* _DESCRIPTION OF THE TASK_
Please restate, exactly, only the lines from the beginning of the listing below through the line containing "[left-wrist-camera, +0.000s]", with the pictures left out.

* _DATA SUPPLIED_
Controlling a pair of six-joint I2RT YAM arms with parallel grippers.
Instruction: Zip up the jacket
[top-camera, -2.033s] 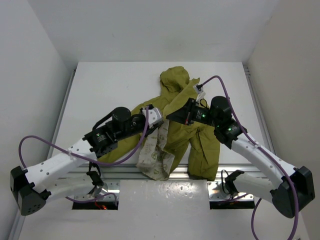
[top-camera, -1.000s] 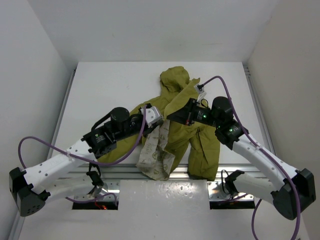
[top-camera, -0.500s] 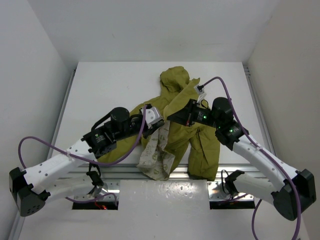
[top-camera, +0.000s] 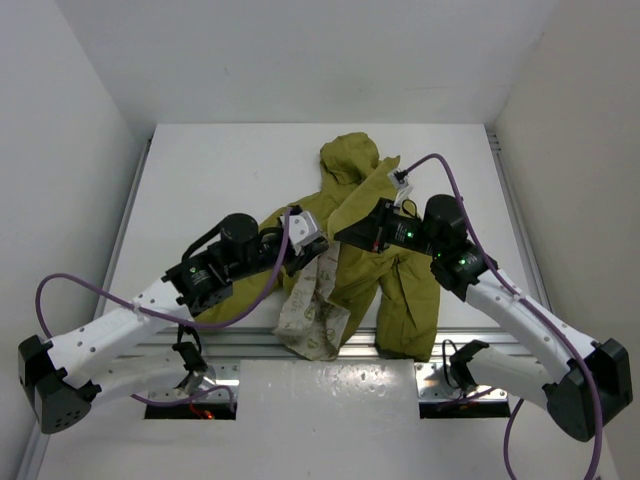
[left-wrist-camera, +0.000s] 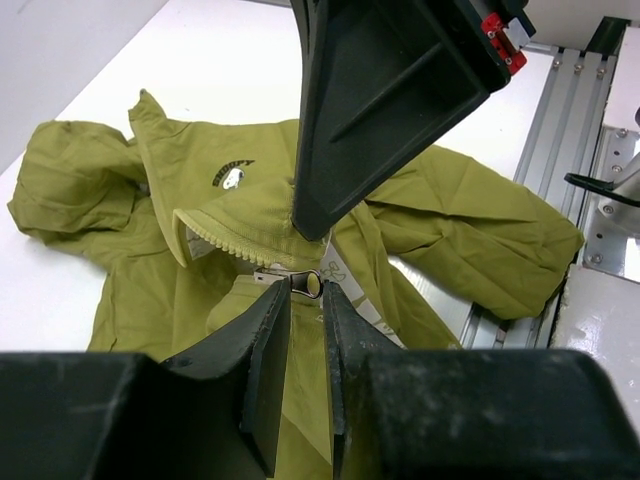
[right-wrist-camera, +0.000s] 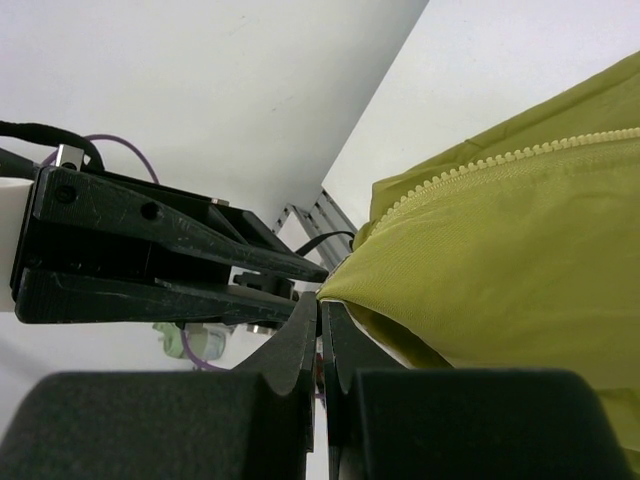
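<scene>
Jacket (top-camera: 385, 290) lay face-up in the middle of the white table (top-camera: 210, 170), hood towards the far wall. Its hem and one cream-lined front panel hung over the near edge, and the front was open for most of its length. Both arms reached in to meet over the chest.

The right gripper (right-wrist-camera: 320, 305) had its fingers pressed together on a fold of olive fabric at the front edge. It held that edge raised, right beside the cream zipper teeth (left-wrist-camera: 235, 238). The left gripper (left-wrist-camera: 305, 295) sat just below it, almost touching. Its fingers were only slightly apart and appeared to pinch the small metal zipper slider (left-wrist-camera: 300, 282) at their tips.

The step in hand looked like the start of the pull: slider gripped, fabric anchored, no length of zip visibly closed above it.

The next move would probably call for drawing the slider along the teeth towards the collar while the right grip kept the edge taut. With so little of the slider between the tips, the pull would need to run straight along the teeth or the hold could slip.
</scene>
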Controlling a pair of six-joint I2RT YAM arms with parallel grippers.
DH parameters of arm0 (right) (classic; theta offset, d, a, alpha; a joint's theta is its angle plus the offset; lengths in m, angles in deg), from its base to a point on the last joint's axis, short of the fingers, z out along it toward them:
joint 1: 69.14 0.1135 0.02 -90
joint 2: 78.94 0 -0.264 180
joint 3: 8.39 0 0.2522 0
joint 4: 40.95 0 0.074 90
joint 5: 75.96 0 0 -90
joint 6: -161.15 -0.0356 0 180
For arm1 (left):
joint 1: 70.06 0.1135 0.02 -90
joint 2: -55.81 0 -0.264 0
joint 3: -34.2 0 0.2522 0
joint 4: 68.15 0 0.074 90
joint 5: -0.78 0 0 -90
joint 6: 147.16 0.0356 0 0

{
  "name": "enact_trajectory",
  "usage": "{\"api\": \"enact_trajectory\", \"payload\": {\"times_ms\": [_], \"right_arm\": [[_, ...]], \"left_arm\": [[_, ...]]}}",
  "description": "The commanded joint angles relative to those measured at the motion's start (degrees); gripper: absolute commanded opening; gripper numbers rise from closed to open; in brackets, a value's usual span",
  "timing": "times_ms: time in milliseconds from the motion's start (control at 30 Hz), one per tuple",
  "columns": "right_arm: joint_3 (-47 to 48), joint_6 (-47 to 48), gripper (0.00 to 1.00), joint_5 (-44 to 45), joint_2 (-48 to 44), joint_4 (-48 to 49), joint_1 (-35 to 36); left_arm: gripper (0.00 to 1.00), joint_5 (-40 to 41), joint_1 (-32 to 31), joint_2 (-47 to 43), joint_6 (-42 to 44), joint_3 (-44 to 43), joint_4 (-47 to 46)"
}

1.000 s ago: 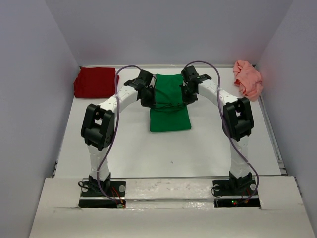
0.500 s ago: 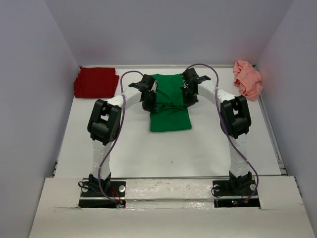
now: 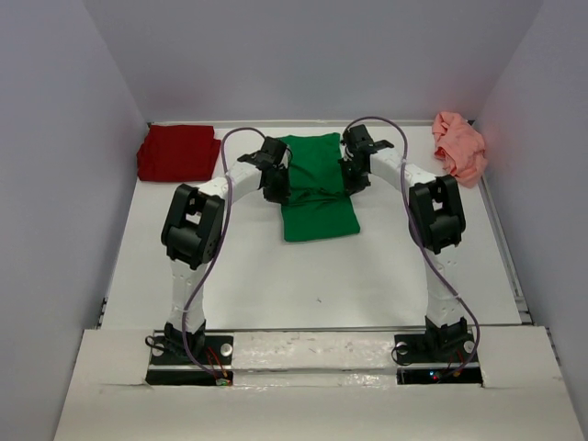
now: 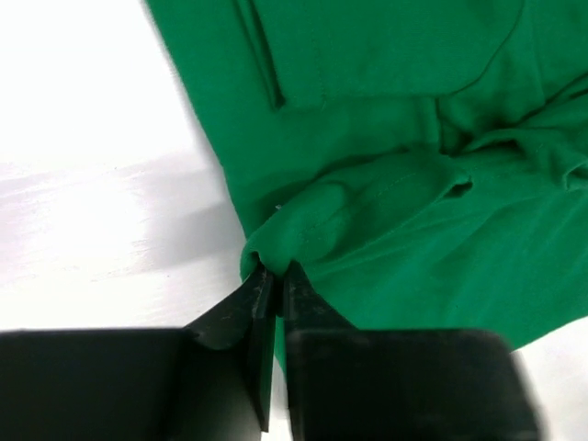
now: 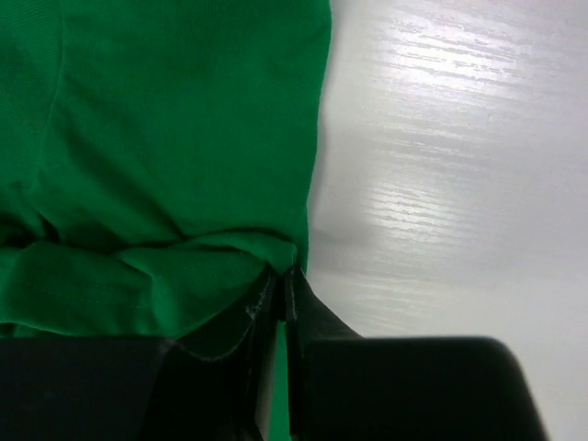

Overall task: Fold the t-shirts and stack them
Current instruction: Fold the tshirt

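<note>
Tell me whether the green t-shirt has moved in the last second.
Yes, slightly. The near end of the green t-shirt has swung right, away from the dark red t-shirt lying unmoved at the far left.

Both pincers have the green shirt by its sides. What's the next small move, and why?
Probably ease both pincers slightly up and apart, together. The left pincer and right pincer are each shut on a side edge of the green t-shirt, and the cloth between them lies bunched in a wrinkled ridge. Tautening it first should keep the fold straight.
</note>
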Motion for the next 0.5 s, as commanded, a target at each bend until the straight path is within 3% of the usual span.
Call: {"api": "enact_trajectory", "payload": {"times_ms": [0,33,67,233,467], "right_arm": [[2.7,2.4,0.16,0.0,0.1,2.8,-0.6],[3.0,2.6,0.18,0.1,-0.1,2.9,-0.6],[3.4,3.0,0.27,-0.1,-0.8,2.8,-0.6],[7.0,4.2,0.49,2.3,-3.8,2.0,-0.6],[5.4,3.3,0.52,1.2,-10.5,0.5,-0.6]], "left_arm": [[0.27,4.2,0.1,-5.9,0.9,2.7,-2.0],[0.35,5.0,0.2,-6.5,0.9,2.8,-2.0],[0.49,6.6,0.0,-7.5,0.7,3.1,-1.9],[0.71,11.2,-0.1,-10.9,1.2,3.1,-1.9],[0.77,15.2,-1.8,-18.0,2.0,3.6,-1.8]]}}
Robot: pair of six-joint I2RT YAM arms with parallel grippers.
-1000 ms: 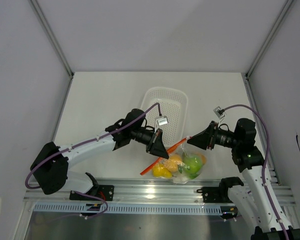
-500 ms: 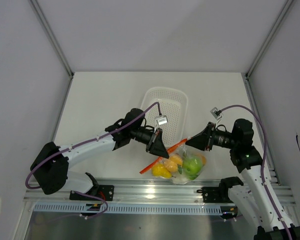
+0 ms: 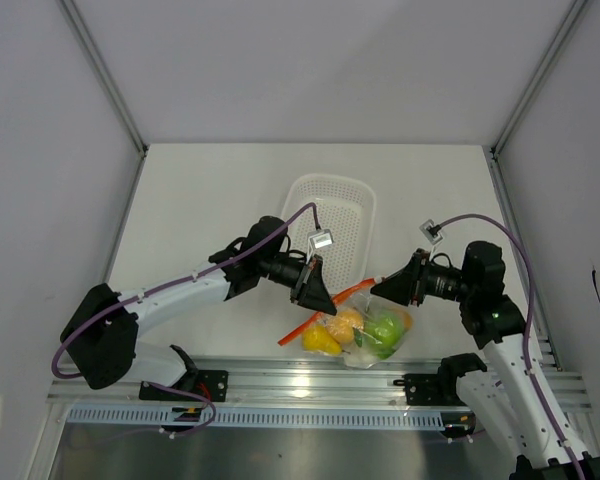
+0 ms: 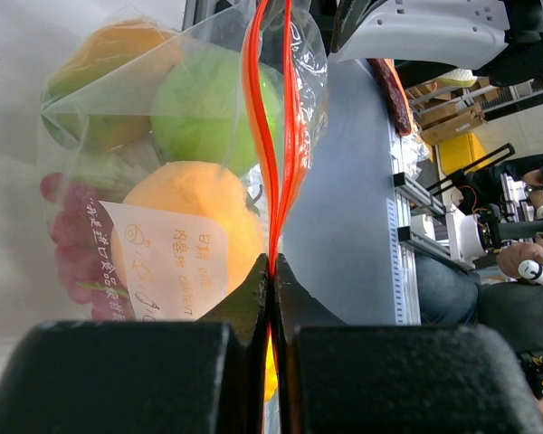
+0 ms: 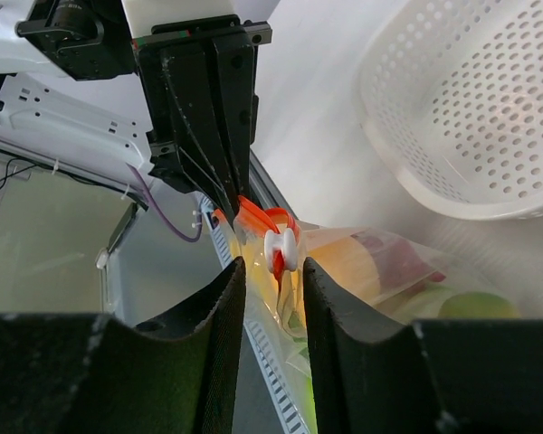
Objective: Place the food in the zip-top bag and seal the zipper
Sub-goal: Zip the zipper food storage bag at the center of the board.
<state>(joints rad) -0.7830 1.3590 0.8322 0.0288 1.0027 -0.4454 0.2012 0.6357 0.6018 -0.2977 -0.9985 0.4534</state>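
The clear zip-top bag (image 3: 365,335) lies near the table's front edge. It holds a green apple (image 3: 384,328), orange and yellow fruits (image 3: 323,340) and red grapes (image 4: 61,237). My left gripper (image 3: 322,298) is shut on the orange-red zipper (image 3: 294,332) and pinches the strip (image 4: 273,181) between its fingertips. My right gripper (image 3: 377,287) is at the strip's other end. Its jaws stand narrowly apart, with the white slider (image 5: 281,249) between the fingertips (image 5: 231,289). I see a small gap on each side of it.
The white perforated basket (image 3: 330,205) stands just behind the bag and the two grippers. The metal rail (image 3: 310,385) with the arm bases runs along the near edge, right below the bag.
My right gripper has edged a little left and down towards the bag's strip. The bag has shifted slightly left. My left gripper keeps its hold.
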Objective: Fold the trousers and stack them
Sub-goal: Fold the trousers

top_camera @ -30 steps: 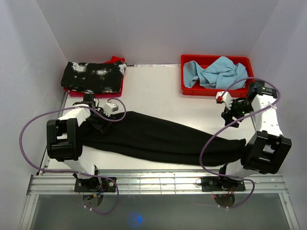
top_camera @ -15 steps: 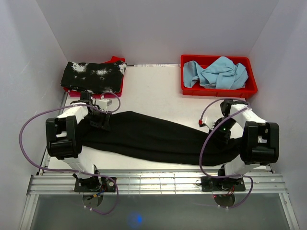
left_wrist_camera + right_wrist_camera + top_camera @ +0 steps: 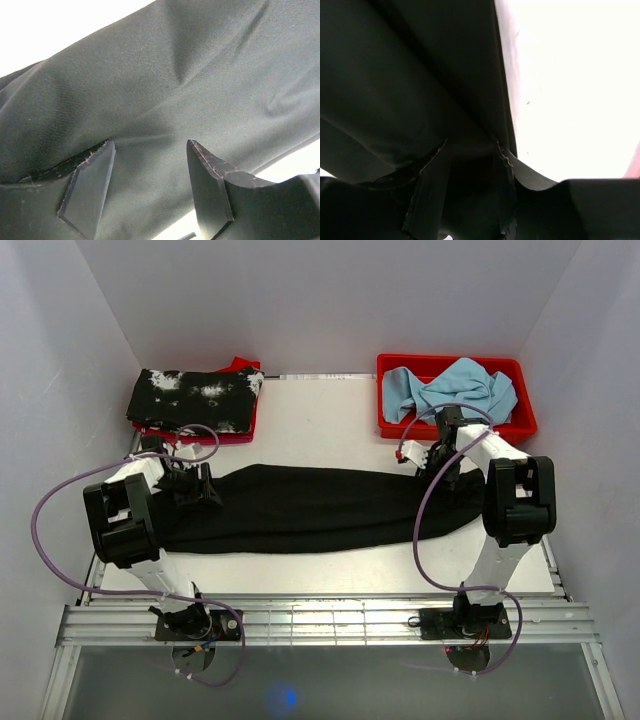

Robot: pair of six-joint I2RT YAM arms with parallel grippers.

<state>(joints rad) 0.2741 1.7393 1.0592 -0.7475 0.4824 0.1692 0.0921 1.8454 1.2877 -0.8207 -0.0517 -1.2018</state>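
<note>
The black trousers (image 3: 320, 510) lie stretched nearly level across the middle of the table. My left gripper (image 3: 203, 485) is low on their left end. In the left wrist view (image 3: 150, 145) its jaws stand apart, with smooth fabric (image 3: 200, 65) spread flat between and beyond them. My right gripper (image 3: 437, 462) is at the trousers' right end, just in front of the red bin. In the right wrist view (image 3: 471, 145) its fingers are closed on dark fabric (image 3: 420, 65), and a flap hangs over the right finger.
A red bin (image 3: 381, 400) at the back right holds a crumpled light-blue cloth (image 3: 455, 390). A folded black garment with white splotches (image 3: 195, 400) lies on a red tray at the back left. White walls close in on three sides.
My right gripper dropped onto the trousers' right end, took hold and pulled it up toward the red bin. The trousers swung from a slant to nearly level. The left gripper shifted slightly left.
</note>
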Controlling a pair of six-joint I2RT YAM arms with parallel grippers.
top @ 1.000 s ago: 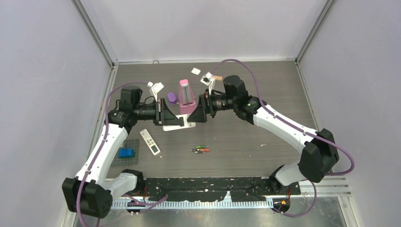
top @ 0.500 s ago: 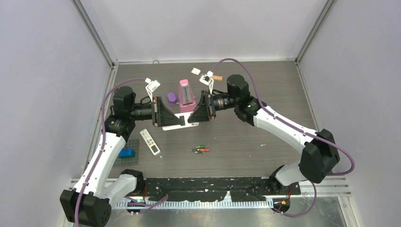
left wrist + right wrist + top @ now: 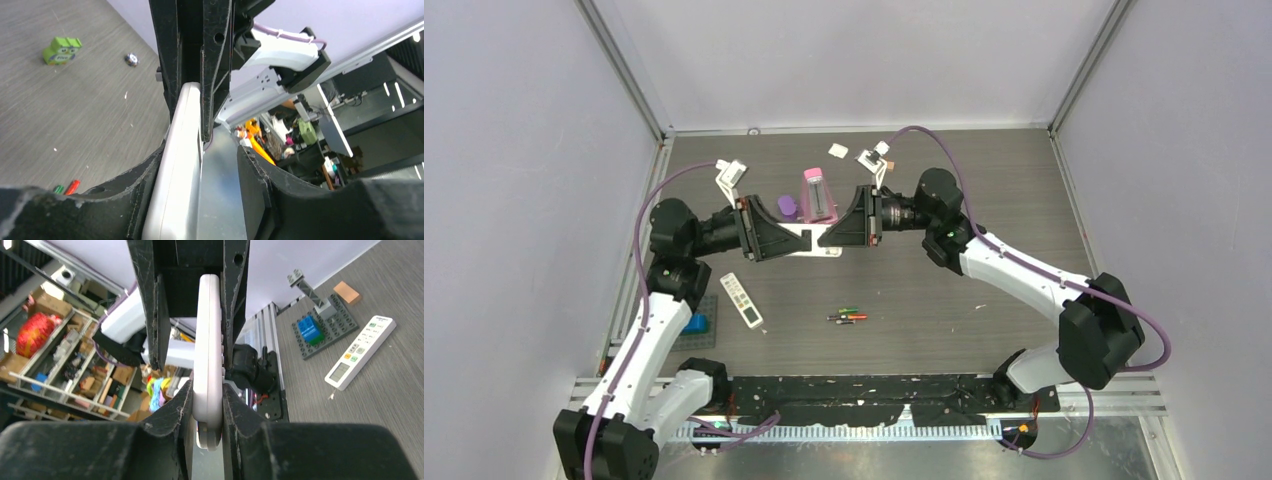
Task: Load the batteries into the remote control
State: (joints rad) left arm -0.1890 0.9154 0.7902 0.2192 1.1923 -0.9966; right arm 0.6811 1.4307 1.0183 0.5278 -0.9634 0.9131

* _RESPONSE TO THIS TASK_
Controlling a pair of six-joint I2RT YAM arms with parallel grippers.
Instruction: Zip up the jacket
[top-camera, -2.033s] 
[top-camera, -1.000s] 
[top-camera, -0.500s] 
[top-camera, +0.000s] 
[left-wrist-camera, +0.000s] 

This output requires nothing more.